Dithering and Per-pixel Ops

Dithering makes a good example of how cogen can make an abstract implementation run fast. This section sketches a procedure that dithers a 24-bit rgb image down to any size color-cube. The rgb image's channels may have any linear organization. A software cache converts loop code with byte-loads into code with word loads, shifts, and masks. It works by keeping the low two bits of a loop index static. The ditherer is built from the following components: a 1D linear looper, the software cache, a hash-noise dither, and a byte permuter.

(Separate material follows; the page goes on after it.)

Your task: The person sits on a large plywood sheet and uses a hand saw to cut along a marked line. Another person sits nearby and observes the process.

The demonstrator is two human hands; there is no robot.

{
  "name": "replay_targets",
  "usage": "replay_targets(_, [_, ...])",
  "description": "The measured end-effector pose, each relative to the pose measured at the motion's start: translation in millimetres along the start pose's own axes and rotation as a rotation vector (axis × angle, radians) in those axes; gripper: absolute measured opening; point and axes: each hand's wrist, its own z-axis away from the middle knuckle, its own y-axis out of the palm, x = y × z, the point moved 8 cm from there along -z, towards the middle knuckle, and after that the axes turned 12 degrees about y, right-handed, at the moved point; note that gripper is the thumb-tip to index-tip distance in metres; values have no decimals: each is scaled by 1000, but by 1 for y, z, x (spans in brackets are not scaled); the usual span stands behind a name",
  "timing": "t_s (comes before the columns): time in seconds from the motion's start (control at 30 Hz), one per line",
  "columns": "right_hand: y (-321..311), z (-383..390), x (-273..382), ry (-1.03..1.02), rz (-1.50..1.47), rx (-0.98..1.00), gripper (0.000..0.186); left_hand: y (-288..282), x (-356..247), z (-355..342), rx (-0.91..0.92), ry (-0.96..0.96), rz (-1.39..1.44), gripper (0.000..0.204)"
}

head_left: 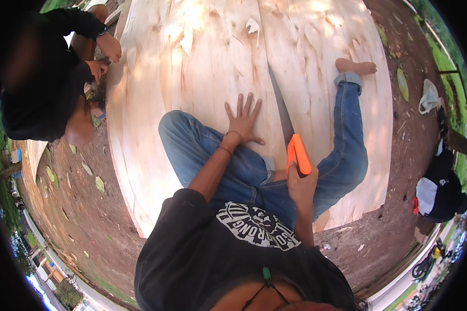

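Observation:
A large pale plywood sheet (207, 67) lies on the ground beneath me, and I sit on it in jeans. My left hand (243, 123) rests flat on the wood with its fingers spread, left of the saw. In my right hand (301, 185) is the orange handle of a handsaw (281, 106), fingers wrapped round it. The grey blade points away from me along a thin dark line in the sheet that runs to the far edge. Whether the teeth are down in the wood, I cannot tell.
At the left edge of the sheet a co-worker (36, 78) in black bends over, hands close to the wood. Torn veneer flakes (252, 27) stick up from the surface. To the right lie a plastic bag (428, 97) and a dark bundle (441, 192) on leafy soil.

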Motion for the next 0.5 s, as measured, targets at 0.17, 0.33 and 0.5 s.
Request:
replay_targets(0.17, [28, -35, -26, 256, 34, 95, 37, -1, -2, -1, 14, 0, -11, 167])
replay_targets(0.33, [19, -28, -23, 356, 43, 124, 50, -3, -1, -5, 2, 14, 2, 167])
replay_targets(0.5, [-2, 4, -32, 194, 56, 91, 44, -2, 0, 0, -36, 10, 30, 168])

Why RTCG: The size of the destination color-cube depends on how many unallocated colors are available in the X server, and thus isn't available until runtime. Furthermore the user may want to display images from different sources with different channel layouts.

In this section, the partially-static integers and the operations on them are manually. This is a new [i've never seen it, have you?] form of binding time improvement. It seems likely that applying the idea behind partially static structures to partially static bit-fields could automate this division. Eventually an analogue of variable splitting might be used to further optimize a number of bit-preserving operations.

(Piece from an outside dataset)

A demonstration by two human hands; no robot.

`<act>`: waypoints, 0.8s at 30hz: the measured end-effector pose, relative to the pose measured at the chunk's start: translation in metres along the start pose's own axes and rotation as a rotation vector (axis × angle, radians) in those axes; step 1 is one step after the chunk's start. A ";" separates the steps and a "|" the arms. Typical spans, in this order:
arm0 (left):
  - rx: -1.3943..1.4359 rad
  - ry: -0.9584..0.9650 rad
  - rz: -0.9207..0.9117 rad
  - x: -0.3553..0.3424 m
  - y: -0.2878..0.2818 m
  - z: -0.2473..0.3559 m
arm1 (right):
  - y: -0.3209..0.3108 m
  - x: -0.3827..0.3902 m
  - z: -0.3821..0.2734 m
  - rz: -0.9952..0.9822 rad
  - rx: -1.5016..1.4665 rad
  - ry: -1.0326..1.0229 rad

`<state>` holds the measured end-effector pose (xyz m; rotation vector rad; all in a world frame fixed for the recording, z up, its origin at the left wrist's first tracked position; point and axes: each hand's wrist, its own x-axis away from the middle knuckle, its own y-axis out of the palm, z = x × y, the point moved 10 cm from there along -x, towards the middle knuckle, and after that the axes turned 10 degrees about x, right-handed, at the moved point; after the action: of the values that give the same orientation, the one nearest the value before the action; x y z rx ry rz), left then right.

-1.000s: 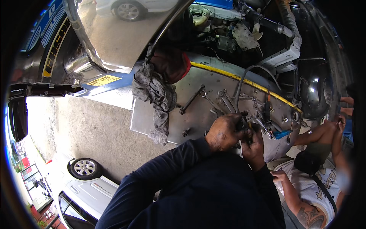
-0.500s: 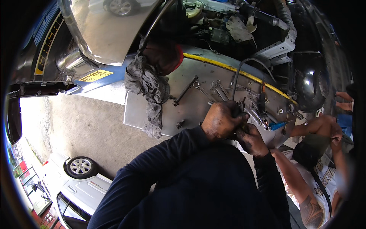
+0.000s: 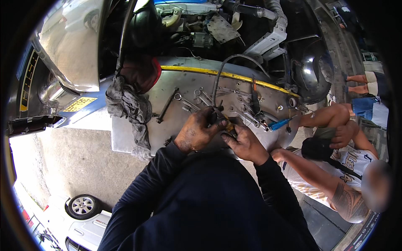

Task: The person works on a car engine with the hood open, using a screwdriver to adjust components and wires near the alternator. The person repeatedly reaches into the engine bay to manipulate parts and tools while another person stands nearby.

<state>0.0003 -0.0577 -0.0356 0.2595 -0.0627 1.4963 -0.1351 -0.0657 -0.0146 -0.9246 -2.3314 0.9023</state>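
Observation:
Both hands meet over the near edge of a grey metal panel (image 3: 167, 83). My left hand (image 3: 194, 130), dark with grime, is closed around the end of a black hose (image 3: 215, 85) that loops over the panel. Between the hands shows a small yellow-and-black piece (image 3: 229, 126), mostly covered by fingers; its kind is not clear. My right hand (image 3: 248, 144) grips it with thumb and fingers. Just beyond lie several wrenches (image 3: 188, 103), a blue-handled screwdriver (image 3: 279, 124) and a black bar (image 3: 168, 104).
A grey rag (image 3: 130, 108) hangs over the panel's left part. Ahead is an open engine bay (image 3: 201, 37) behind a yellow strip (image 3: 226, 74). A person (image 3: 331, 167) sits close on my right, arm near the panel. A white car (image 3: 83, 221) stands at lower left.
The view has swung right, so the scene sits further left. My hands have separated slightly, and the yellow-and-black piece now shows between them.

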 end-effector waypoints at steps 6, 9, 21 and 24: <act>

If x is a dynamic variable, then x2 is the static low two bits.

; index and offset.  one offset per channel.
loop((i, i2), ((o, o2) ...)) =
  if (i2 == max2 and
      i == max)
    return;
  loop
    b = byte-load-cached(heap-p, o, o2);
  f(b, ...);
  loop(plus((i,i2),(0,1)), (plus((o,o2),step2) ...))

plus((a, a2), (b, b2)) =
  e = a2 + b2;
  f = a + b;
  if (e > m)
    (f + 1, e - m)
  else
    (f, e)

; state: (p0, wo0, w0)
; records previous heap pointer, word offset, byte offset
; when is the state initialized???
byte-load-cached(p, wo, bo) =
  if (p = p0 and wo = wo0)
      w = w0
    else
      w0 = w = word-load(p, wo)
      wo0 = wo
      p0 = p
  b = byte(w, bo)

Elimination of the cache test requires variable splitting and improving the binding time of the eq? function so that (eq? v v) --> #t.

When the compiler runs it could produce eg:

loop(i, or, og, ob) =
  w = word-load(heap-p, or);
  r = byte(w, 0);
  g = byte(w, 1);
  b = byte(w, 2);
  f(r, g, b);
  r = byte(w, 3);
  w = word-load(heap-p, or);
  g = byte(w, 0);
  b = byte(w, 1);
  f(r, g, b);
  r = byte(w, 2);
  g = byte(w, 3);
  w = word-load(heap-p, or);
  b = byte(w, 0);
  f(r, g, b);
  r = byte(w, 1);
  g = byte(w, 2);
  b = byte(w, 3);
  f(r, g, b);
  
  if (i == max) return;

  loop(i+1, o+1);

Similar optimizations include allowing the user to write a one-channel filter function, and then applying it to grayscale, rgb, and rgba images without loss of performance. Applying such a function to an 8-bit indexed image is the next step.